#### BRIEF:
All that should be output is the block of lines below from the line with "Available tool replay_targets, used" to the line with "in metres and", both included, exactly as written.

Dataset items
==============================

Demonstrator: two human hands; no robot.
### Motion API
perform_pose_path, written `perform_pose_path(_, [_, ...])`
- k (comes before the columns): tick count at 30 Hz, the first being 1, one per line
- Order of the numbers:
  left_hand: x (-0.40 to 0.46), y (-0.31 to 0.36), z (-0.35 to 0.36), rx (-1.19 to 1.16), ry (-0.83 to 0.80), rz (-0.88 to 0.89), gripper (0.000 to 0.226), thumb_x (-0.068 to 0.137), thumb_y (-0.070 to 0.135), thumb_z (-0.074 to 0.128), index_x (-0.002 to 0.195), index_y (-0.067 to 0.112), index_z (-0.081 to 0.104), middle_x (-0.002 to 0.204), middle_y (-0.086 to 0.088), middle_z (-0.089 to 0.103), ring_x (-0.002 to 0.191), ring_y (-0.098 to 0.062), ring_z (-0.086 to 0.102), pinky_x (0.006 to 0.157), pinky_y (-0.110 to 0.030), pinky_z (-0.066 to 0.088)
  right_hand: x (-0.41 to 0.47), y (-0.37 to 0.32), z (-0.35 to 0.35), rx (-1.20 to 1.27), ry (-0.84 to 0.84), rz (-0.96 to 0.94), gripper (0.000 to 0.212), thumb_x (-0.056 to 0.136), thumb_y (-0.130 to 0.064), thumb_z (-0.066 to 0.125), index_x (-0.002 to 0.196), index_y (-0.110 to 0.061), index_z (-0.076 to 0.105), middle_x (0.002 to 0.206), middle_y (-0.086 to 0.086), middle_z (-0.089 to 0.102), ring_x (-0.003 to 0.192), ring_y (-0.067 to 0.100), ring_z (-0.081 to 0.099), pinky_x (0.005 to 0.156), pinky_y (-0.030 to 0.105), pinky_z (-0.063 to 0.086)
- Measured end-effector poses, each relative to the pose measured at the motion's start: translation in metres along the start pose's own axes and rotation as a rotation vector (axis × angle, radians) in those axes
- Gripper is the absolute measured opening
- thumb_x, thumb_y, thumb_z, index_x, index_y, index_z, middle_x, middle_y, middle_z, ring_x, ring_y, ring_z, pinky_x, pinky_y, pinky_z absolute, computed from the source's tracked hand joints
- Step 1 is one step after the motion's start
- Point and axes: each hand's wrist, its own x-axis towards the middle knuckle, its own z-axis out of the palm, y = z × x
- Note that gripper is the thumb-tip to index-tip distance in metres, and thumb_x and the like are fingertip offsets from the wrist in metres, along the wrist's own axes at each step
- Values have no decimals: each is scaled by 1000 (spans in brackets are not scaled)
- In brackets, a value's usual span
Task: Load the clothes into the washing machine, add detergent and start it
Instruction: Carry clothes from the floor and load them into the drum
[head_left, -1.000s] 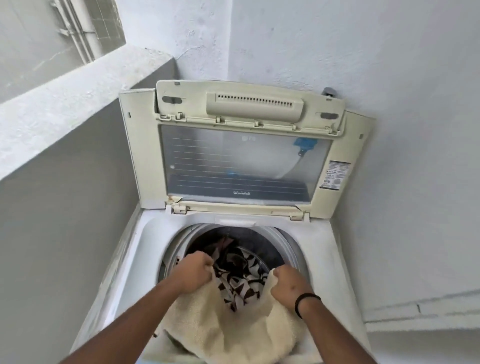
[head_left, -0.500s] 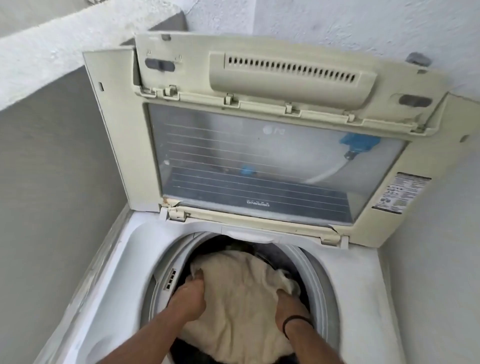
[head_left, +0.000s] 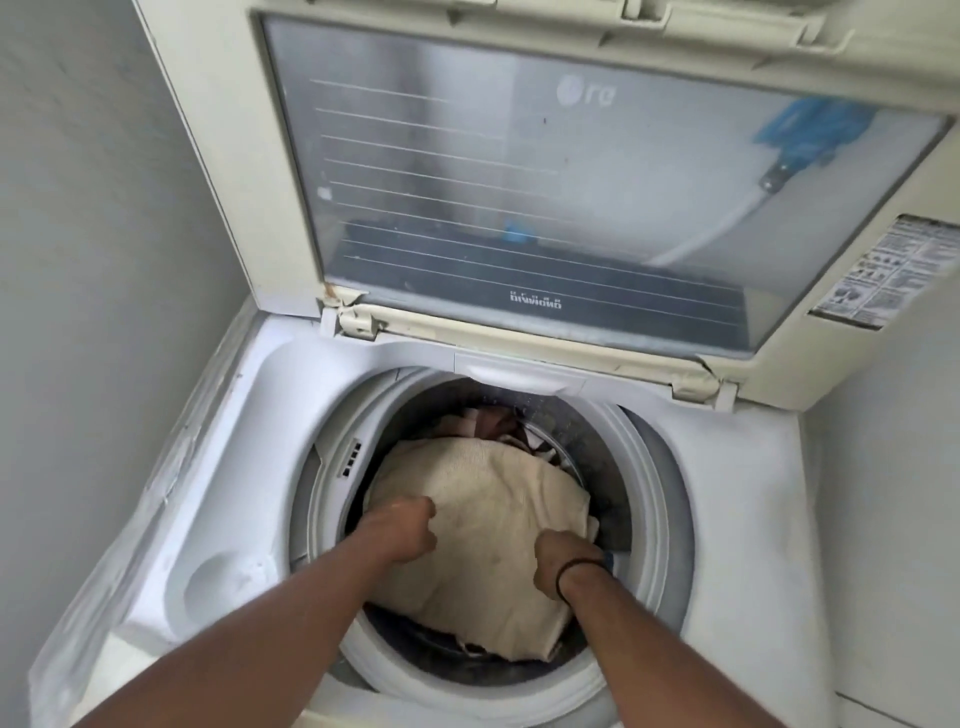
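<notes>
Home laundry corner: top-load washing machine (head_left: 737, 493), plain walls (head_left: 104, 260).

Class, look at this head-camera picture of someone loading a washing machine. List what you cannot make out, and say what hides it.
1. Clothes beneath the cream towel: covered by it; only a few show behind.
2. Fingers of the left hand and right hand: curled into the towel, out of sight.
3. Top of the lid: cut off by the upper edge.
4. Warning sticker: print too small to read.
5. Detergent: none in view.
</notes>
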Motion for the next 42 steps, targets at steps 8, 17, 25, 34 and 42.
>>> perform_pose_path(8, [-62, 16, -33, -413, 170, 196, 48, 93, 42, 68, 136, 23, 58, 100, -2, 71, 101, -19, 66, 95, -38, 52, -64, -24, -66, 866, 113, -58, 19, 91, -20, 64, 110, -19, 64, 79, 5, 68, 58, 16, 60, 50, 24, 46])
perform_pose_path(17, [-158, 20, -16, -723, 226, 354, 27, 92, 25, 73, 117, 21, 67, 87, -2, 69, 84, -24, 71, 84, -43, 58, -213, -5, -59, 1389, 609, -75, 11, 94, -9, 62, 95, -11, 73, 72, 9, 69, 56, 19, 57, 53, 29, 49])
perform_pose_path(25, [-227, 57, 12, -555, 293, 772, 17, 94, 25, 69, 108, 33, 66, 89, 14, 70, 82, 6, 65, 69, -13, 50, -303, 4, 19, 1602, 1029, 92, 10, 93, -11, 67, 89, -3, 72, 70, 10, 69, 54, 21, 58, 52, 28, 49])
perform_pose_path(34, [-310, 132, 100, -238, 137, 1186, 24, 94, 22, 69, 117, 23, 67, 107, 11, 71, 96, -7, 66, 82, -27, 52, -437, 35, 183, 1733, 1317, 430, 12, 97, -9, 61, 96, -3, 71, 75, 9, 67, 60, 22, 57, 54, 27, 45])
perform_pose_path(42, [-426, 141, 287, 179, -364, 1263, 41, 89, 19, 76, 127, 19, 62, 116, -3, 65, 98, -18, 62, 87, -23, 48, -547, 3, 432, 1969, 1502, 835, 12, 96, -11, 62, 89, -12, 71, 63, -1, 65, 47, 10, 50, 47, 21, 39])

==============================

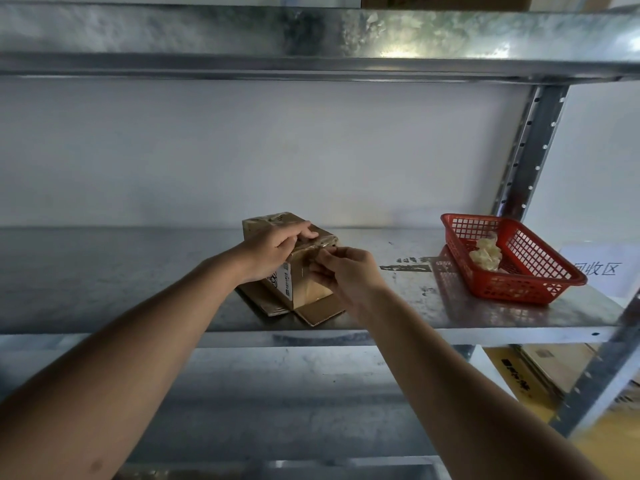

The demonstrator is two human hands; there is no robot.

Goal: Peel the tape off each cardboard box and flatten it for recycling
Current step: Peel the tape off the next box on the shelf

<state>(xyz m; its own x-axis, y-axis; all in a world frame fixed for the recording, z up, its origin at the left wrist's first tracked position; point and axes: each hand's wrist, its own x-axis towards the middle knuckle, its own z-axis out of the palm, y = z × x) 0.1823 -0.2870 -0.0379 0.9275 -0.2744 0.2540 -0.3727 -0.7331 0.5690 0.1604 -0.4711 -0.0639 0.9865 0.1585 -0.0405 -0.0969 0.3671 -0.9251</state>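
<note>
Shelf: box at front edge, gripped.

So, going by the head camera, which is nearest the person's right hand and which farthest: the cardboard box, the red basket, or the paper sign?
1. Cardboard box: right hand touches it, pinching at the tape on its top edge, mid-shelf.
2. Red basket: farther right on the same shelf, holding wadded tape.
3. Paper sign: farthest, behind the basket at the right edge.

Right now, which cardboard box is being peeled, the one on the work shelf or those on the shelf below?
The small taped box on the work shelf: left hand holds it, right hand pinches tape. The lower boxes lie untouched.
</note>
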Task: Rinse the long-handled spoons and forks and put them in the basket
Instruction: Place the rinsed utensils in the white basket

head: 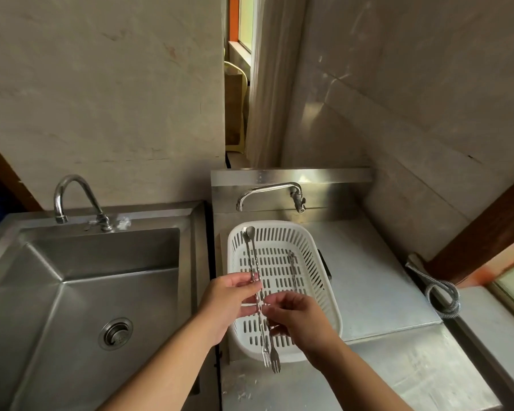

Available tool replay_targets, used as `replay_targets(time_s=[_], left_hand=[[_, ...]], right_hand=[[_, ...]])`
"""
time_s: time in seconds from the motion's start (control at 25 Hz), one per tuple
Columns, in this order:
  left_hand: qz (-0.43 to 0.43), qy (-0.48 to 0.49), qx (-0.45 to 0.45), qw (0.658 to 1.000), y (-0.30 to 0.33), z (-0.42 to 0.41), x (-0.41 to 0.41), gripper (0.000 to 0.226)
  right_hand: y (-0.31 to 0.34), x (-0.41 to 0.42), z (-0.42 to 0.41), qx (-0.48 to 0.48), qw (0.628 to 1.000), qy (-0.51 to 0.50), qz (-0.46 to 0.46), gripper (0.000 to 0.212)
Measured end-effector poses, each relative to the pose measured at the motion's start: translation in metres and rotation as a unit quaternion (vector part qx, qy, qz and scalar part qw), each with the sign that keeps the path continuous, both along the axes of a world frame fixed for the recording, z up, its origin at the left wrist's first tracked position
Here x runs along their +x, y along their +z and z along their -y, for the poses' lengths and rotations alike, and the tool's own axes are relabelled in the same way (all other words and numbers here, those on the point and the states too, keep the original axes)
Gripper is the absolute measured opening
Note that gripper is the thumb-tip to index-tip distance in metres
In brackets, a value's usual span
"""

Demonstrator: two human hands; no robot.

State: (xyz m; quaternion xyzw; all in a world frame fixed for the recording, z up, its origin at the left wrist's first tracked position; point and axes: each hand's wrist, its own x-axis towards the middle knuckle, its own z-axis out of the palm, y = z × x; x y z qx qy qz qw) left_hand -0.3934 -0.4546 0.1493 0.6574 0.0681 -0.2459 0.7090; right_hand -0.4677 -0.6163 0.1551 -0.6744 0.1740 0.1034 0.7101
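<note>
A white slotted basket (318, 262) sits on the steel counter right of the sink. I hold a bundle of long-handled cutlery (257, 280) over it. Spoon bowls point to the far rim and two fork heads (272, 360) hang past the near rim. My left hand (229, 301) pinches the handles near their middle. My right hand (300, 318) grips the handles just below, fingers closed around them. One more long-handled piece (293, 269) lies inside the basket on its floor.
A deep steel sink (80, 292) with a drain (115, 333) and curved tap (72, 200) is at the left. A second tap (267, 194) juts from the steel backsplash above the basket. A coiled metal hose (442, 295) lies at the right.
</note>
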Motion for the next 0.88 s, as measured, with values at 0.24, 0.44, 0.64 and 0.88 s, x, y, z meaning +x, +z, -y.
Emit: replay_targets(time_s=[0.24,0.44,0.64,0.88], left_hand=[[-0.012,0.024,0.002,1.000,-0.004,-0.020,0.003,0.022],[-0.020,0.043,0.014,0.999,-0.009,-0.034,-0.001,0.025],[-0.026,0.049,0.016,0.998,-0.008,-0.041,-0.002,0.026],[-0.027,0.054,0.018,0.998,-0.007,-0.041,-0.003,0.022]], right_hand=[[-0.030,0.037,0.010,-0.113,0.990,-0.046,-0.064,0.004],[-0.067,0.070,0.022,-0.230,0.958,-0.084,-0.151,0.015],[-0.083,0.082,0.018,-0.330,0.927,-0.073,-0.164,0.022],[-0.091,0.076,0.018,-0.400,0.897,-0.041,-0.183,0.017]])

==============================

#### EXERCISE OUTPUT:
Available tool replay_targets, used as `replay_targets(time_s=[_], left_hand=[[_, ...]], right_hand=[[_, ...]])`
"""
time_s: time in seconds from the motion's start (control at 25 Hz), one per tuple
Columns, in this order:
  left_hand: qz (-0.43 to 0.43), qy (-0.48 to 0.49), qx (-0.45 to 0.45), qw (0.658 to 1.000), y (-0.30 to 0.33), z (-0.42 to 0.41), x (-0.41 to 0.41), gripper (0.000 to 0.226)
  right_hand: y (-0.31 to 0.34), x (-0.41 to 0.42), z (-0.42 to 0.41), qx (-0.48 to 0.48), qw (0.628 to 1.000), qy (-0.51 to 0.50), qz (-0.46 to 0.46), gripper (0.000 to 0.212)
Measured end-effector poses, each relative to the pose measured at the motion's start: translation in metres and rotation as a unit quaternion (vector part qx, qy, qz and scalar part qw), each with the sign that keeps the path continuous, both along the axes of a world frame fixed for the recording, z up, its origin at the left wrist's first tracked position

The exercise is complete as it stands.